- Samrai Location in Punjab, India Samrai Samrai (India)
- Coordinates: 31°10′41″N 75°37′33″E﻿ / ﻿31.1779818°N 75.6258594°E
- Country: India
- State: Punjab
- District: Jalandhar

Government
- • Type: Panchayat raj
- • Body: Gram panchayat
- Elevation: 240 m (790 ft)

Population (2011)
- • Total: 5,408
- Sex ratio 2782/2686 ♂/♀

Languages
- • Official: Punjabi
- Time zone: UTC+5:30 (IST)
- PIN: 144032
- ISO 3166 code: IN-PB
- Vehicle registration: PB- 08
- Website: jalandhar.nic.in

= Samrai =

Census town in Punjab, India

Samrai (Locally known as "Samrama") is a census town in Jalandhar district of Punjab State, India.
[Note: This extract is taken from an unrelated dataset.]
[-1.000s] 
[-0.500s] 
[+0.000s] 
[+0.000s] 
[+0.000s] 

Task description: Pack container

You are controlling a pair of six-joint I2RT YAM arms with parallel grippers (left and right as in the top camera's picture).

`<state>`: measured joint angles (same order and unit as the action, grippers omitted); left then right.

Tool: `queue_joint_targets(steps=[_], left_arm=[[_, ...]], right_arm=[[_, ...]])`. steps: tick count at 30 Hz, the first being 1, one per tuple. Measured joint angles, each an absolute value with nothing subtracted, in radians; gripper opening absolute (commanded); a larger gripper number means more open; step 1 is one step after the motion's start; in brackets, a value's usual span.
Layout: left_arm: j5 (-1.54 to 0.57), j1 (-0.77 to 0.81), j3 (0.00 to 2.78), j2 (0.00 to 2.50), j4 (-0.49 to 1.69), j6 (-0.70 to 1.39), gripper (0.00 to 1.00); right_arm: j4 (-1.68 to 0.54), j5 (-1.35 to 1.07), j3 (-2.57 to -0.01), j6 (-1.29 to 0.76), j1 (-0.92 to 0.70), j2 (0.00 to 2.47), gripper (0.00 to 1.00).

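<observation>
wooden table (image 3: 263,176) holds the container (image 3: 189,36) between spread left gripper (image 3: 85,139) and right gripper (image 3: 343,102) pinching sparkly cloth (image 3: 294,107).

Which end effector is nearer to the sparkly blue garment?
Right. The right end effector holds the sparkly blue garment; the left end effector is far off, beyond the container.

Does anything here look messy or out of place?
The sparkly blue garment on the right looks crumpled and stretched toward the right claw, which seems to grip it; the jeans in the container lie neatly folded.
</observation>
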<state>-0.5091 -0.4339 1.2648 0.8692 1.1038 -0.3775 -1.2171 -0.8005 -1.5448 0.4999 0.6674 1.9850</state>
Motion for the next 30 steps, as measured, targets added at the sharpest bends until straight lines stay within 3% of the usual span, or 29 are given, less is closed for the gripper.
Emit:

It is located 3.1 km from Jandiala Manjki, 15.5 km from Phagwara, 19.7 km from the district headquarters at Jalandhar and 143 km from the state capital at Chandigarh. The village is administrated by a sarpanch who is an elected representative.

== Transport ==
Jalandhar railway station is the nearest train station; however, Phagwara Junction train station is 16.5 km away from the village. The village is 55.3 km away from domestic airport in Ludhiana and the nearest international airport is located in Chandigarh also Sri Guru Ram Dass Jee International Airport is the second nearest airport which is (115.0 km) via NH3 away in Amritsar.